- Required work
After locating the line that contains "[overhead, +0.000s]", transcribe exactly that line and each one after it until the data ends, skipping pictures.

- Data excerpt
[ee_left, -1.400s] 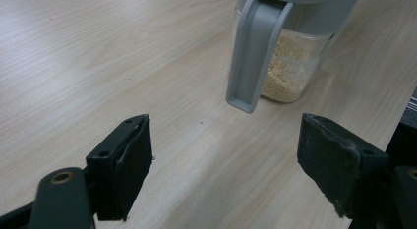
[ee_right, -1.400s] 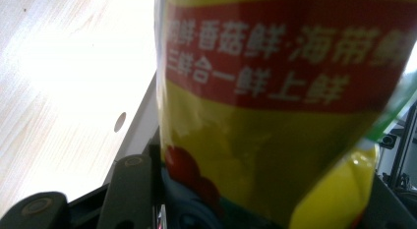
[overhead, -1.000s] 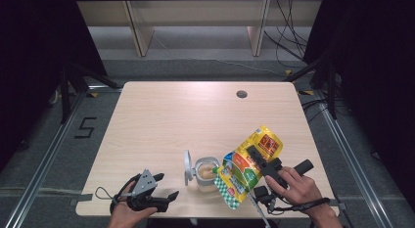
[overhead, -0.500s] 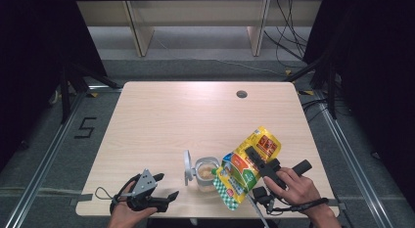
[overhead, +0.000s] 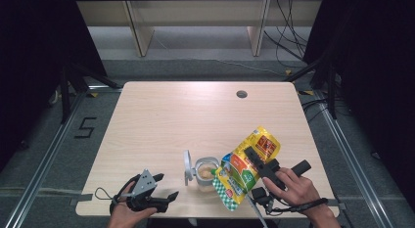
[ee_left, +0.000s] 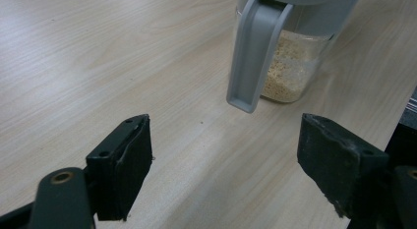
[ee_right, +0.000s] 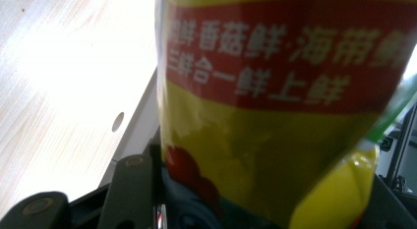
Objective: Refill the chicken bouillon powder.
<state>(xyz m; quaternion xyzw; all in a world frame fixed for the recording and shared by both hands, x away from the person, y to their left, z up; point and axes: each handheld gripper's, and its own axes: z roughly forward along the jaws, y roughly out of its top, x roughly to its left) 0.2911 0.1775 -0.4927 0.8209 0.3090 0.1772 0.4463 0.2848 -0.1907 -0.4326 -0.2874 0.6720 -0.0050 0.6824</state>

- Task solution
[overhead, +0.000s] 
[ee_left, +0.000s] 
[ee_right, +0.000s] 
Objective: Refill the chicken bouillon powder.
<state>(xyz m; quaternion xyzw; all in a world frame fixed for the recording and shared by both hands, x away from the person, y to their left, z up; point and axes: each handheld gripper's, and its own axes: z roughly forward along the jaws, y roughly out of its top, x roughly to its left) 0.2911 0.1775 -0.4927 0.8209 0.3090 0.1772 0.4463 0.2848 -0.1907 -0.4326 -0.2874 0.6720 -0.0050 0.6824</state>

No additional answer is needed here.